Comment 7 Zeeshan Ali 2013-01-21 10:01:59 EST
(In reply to comment #6)
> Zeeshan, can you reproduce? If so, can you narrow down what specific package
> and versions need to be updated to reproduce?

No, this happens with qemu upgrade so hard to reproduce easily. However, either Matthew or Mattias Bengtsson (who encountered this on this weekend) could provide the needed info: https://bugzilla.gnome.org/show_bug.cgi?id=692062
Comment 8 Zeeshan Ali 2013-01-21 10:07:53 EST
Actually this bug has been seen by others before: https://bugzilla.gnome.org/show_bug.cgi?id=687626
Comment 9 Zeeshan Ali 2013-01-21 10:08:52 EST
Meh, didn't mean to remove NEEDINFO all together.
Comment 10 Dave Allan 2013-01-21 12:11:51 EST
(In reply to comment #0)
> After an update, boxes started failing to restore a VM. From the logs:
> 
> gnome-boxes:9731): Boxes-DEBUG: app.vala:707: connect display failed: Unable
> to start domain: Unable to read from monitor: Connection reset by peer
> 
> and from the qemu logs:
> 
> qemu: warning: error while loading state for instance 0x0 of device
> '0000:00:02.0/qxl'
> 
> This seems to be caused if there's any kind of qxl ABI bump. Boxes doesn't
> seem to provide any kind of UI to handle this - I could delete the saved
> state with virsh, but Boxes would seem to require me to delete and recreate
> the entire VM.

This situation appears to be related to a qemu update, not a libvirt update, so I'm changing the component to qemu.  If there's anything libvirt can do to help, please let me know.  Specifically, it looks to me like the old save file is not compatible with the new qemu, but I'm really just speculating there and we should wait for the qemu folks to give their opinion.
Comment 11 Christophe Fergeau 2013-01-23 11:40:53 EST
https://bugzilla.gnome.org/show_bug.cgi?id=687626#c1 has more info about the package versions I could reproduce this bug with:
"Fwiw, it is currently very easy to get in such a state by saving with
qemu-1.2.0-18 and trying to restore with qemu-1.2.0-19"
(saving with the former and trying o restore with the latter fails).

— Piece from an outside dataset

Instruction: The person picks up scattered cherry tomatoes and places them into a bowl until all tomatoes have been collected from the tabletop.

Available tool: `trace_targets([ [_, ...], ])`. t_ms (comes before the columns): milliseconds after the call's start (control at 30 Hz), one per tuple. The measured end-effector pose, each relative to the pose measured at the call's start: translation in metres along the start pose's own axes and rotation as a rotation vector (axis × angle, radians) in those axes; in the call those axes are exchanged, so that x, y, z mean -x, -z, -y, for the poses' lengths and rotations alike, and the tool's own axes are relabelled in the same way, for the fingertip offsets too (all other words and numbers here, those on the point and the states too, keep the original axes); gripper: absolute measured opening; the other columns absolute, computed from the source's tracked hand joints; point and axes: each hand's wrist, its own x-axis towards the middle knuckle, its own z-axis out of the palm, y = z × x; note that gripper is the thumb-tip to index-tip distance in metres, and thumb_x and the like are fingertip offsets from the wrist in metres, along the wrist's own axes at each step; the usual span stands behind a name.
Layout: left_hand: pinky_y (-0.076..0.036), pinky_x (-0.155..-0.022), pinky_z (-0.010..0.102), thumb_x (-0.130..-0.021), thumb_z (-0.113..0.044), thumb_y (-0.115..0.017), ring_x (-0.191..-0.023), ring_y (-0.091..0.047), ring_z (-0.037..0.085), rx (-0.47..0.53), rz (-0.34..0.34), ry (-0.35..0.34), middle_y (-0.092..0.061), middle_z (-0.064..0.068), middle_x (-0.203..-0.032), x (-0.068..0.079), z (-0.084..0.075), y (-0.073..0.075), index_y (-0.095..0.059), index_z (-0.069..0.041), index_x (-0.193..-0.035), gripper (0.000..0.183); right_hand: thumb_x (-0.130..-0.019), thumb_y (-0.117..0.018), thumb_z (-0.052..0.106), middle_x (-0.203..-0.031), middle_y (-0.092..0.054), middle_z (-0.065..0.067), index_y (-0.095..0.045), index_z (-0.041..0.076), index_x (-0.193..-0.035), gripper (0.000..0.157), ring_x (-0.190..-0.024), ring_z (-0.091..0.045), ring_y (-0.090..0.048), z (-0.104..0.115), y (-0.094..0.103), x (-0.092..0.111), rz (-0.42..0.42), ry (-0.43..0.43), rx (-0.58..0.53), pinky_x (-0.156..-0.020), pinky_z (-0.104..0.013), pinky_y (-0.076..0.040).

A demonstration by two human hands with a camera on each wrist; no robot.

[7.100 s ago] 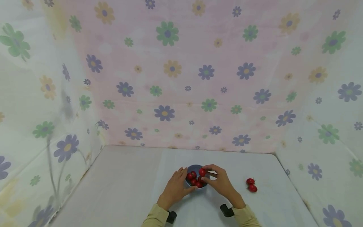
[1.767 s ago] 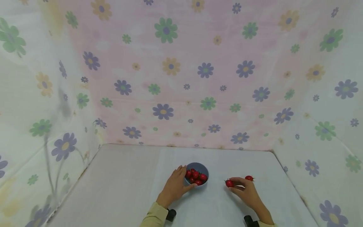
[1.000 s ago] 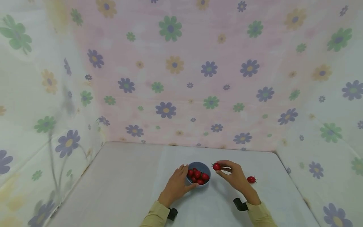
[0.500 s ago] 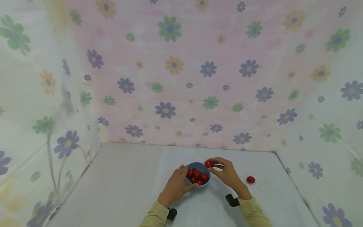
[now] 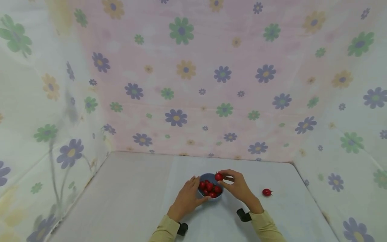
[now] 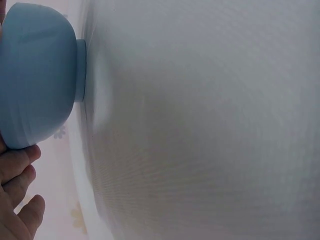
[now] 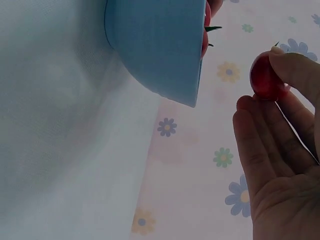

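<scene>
A small blue bowl (image 5: 208, 175) stands on the table, with several red cherry tomatoes (image 5: 210, 186) inside. My left hand (image 5: 185, 199) holds the bowl at its left side, thumb along the near rim; in the left wrist view some fingers (image 6: 14, 165) touch the blue wall (image 6: 37, 75). Between thumb and fingertips, my right hand (image 5: 239, 189) pinches one cherry tomato (image 5: 218, 176) over the bowl's right rear rim. The right wrist view shows this tomato (image 7: 265, 77) above rim height, apart from the bowl (image 7: 155, 45).
One loose cherry tomato (image 5: 267, 192) with a green stem lies on the white tabletop (image 5: 136, 198), right of my right hand. Flower-patterned cloth (image 5: 199, 80) walls in the table at the back and both sides.
My right hand has carried a cherry tomato leftward from the right of the table to over the bowl. Two tomatoes lay there earlier; one lies there now. My left hand stays on the bowl.
</scene>
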Motion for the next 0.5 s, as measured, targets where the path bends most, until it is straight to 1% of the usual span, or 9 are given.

However, I've just run some more tests, and if I use qemu-1.2.0-25 instead of -19 I still get the same bug. With qemu-1.2.2-1 I can properly restore the VM.
Comment 12 Cole Robinson 2013-01-24 18:02:54 EST
(In reply to comment #11)
> 
> However, I've just run some more tests, and if I use qemu-1.2.0-25 instead
> of -19 I still get the same bug. With qemu-1.2.2-1 I can properly restore
> the VM.

Hmm, so sounds like this bug is gone with current qemu in F18.

1.2.0-19 added a bunch of spice + qxl patches, so something likely messed up the migration format (notice the 'qxl' bit in the qemu error message). The 1.2.2 update pulled in even more fixes which probably undid the damage.

However people that saved a guest on qemu -19 to -25 might still have issues. Though I wouldn't be surprised if it's basically non fixable in a forward compatible way. And figuring that those versions only existed in pre release Fedora versions, I'm closing this.

If I've misunderstood and anyone is still affected by this issue, please reopen.
Comment 13 Cole Robinson 2013-01-24 18:09:08 EST
Okay, I missed comment #7 mentioning that someone hit this bug as recently as this weekend. My guess is he either is not updated to F18 GA, or he is hitting the issue I described where his guest was saved between qemu -19 and qemu -25.

Without digging into the root issue, my answer would still be that he has to throw away his saved state since those qemu versions generated incompatible migration data.